WHAT YOU NEED TO DO ▸
Write out, word for word, the first line of the data below and every line after it through the one containing "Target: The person".

== RECORDS SHOWN

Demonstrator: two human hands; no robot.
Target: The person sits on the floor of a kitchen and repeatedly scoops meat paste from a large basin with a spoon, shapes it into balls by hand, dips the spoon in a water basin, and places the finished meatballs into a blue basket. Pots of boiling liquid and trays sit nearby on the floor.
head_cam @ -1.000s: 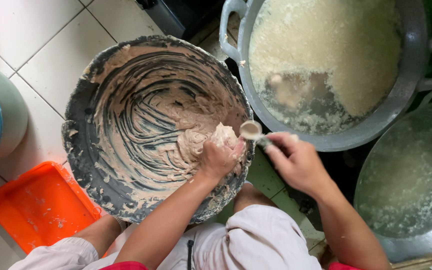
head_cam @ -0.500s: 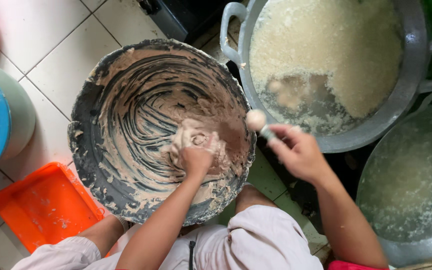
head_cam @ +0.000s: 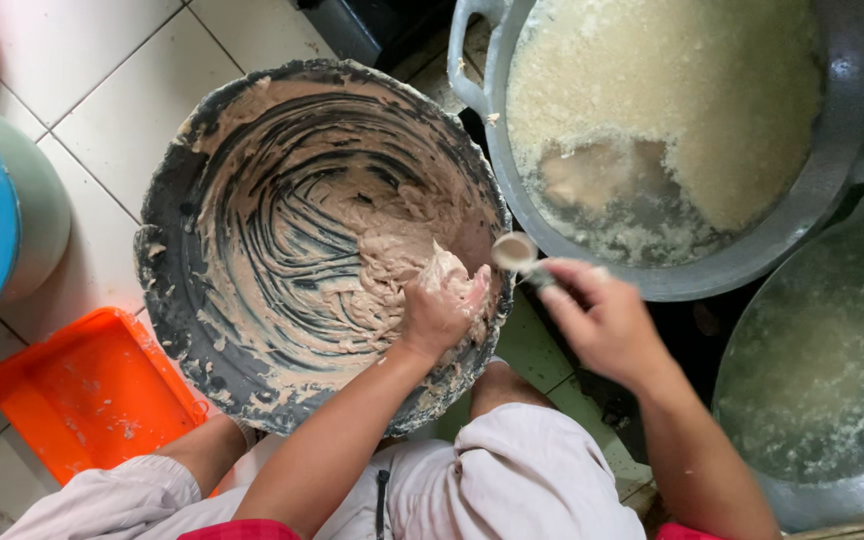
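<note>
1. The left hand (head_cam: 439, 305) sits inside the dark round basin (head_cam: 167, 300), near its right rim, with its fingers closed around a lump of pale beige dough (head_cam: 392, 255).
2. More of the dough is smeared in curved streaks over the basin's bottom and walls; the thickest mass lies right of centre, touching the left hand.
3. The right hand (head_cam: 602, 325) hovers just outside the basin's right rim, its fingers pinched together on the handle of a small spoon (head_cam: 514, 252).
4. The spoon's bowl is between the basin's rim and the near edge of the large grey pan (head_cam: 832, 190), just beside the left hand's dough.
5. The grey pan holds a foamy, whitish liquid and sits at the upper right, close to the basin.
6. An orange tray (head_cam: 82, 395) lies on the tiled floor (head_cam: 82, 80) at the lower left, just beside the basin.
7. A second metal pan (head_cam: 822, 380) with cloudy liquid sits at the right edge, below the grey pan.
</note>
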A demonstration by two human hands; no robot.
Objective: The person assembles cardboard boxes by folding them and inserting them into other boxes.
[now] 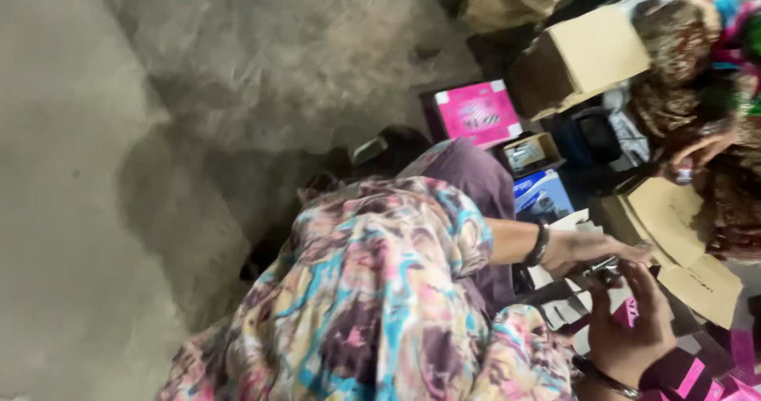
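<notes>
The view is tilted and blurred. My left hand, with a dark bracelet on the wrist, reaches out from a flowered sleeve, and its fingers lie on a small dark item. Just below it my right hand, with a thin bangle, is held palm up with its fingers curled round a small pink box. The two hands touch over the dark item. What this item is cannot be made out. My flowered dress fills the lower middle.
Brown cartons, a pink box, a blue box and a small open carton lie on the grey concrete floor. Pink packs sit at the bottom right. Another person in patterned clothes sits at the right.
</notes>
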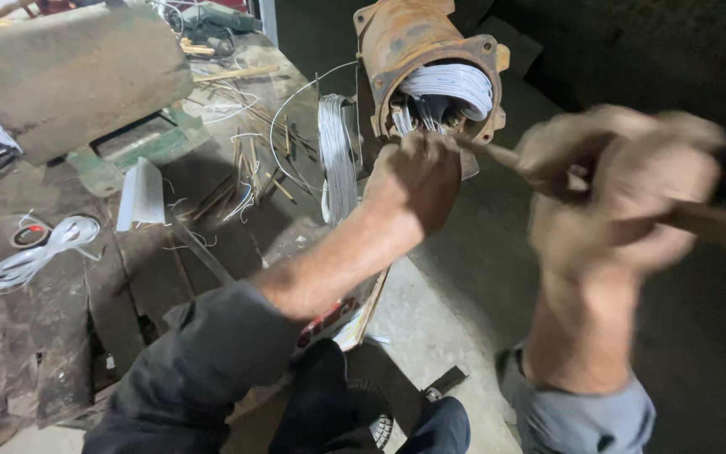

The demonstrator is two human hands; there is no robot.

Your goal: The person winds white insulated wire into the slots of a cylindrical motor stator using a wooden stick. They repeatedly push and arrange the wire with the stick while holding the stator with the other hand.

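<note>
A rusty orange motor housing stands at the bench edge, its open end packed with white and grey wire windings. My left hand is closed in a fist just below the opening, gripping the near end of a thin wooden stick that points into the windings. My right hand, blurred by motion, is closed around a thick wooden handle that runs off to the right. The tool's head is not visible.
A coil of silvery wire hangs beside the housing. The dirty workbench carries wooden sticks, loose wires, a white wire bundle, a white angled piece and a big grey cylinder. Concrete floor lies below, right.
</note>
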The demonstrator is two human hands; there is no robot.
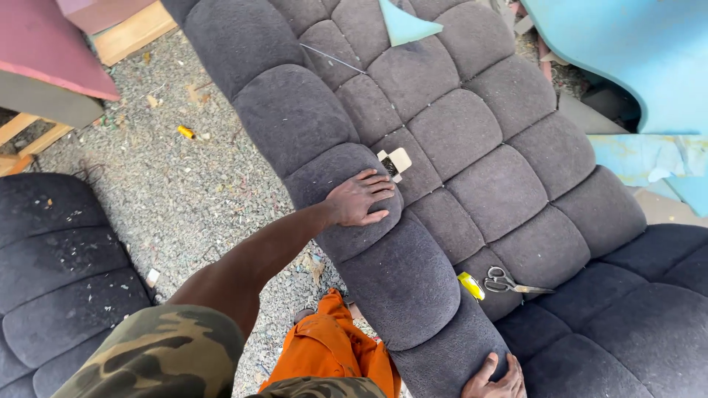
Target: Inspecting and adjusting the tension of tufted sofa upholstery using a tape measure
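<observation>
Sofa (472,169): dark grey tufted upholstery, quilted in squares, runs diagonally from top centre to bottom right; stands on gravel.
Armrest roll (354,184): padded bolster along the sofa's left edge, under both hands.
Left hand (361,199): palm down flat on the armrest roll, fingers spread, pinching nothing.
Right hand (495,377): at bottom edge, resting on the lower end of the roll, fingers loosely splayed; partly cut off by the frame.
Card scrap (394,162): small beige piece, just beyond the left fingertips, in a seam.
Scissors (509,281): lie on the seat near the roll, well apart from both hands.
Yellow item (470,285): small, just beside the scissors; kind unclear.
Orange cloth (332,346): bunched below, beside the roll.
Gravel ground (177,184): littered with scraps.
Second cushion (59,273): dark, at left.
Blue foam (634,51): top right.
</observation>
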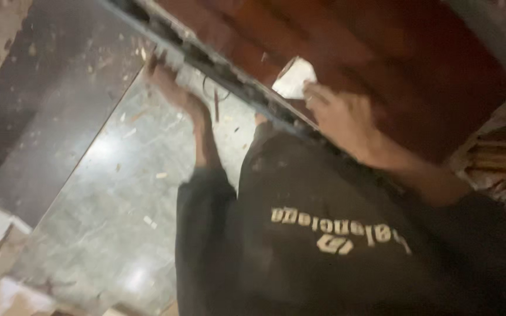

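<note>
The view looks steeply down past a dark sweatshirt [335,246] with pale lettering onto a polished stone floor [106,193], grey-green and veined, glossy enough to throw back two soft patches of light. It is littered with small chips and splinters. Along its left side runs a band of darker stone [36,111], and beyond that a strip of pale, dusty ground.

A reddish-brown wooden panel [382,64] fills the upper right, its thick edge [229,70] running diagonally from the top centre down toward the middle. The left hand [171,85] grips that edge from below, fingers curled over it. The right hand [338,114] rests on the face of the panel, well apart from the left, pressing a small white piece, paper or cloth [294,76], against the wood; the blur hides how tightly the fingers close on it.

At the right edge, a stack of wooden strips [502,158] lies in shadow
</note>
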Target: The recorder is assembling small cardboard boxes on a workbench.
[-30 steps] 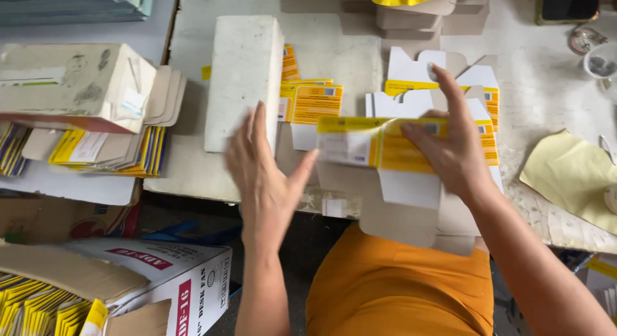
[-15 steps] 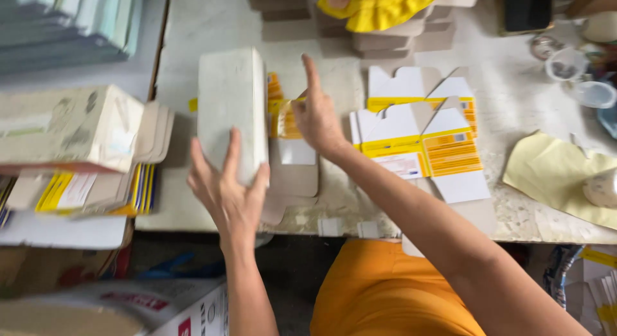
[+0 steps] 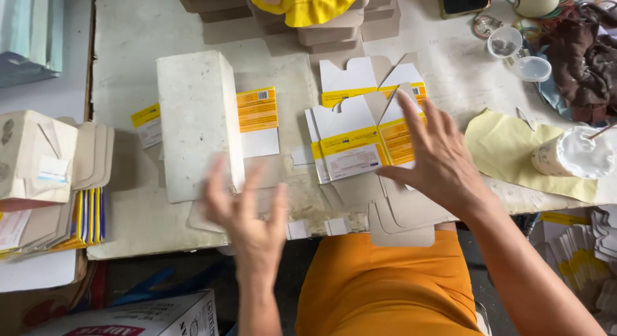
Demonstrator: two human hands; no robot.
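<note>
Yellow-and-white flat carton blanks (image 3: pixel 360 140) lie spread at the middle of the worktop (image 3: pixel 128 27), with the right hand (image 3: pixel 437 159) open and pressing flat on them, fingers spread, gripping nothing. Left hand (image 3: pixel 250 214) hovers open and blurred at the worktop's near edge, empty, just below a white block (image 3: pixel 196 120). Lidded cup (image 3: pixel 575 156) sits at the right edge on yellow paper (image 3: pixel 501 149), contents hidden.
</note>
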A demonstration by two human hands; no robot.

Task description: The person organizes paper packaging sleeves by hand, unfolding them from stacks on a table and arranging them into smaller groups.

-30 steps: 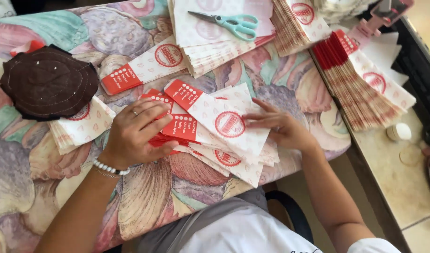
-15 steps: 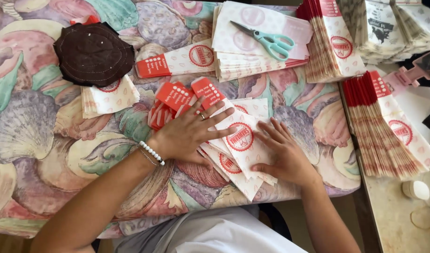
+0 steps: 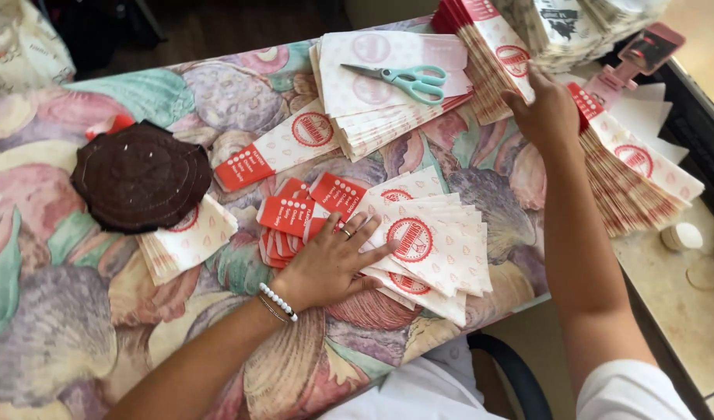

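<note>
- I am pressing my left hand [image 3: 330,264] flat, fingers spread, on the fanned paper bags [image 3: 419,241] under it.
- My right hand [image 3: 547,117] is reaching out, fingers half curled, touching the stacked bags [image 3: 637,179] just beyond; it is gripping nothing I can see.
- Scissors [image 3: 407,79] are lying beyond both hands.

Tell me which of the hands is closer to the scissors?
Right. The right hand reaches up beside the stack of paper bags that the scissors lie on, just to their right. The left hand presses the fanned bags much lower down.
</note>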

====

REPLY TO THE TASK ▸
Demonstrator: two human hands; no robot.
Target: The person sits on the floor of a kitchen and repeatedly scoops meat paste from a large basin with a spoon, shapes it into balls by hand, dips the spoon in a water basin, and places the finished meatballs into a blue basket. Pots of boiling liquid and trays sit nearby on the floor.

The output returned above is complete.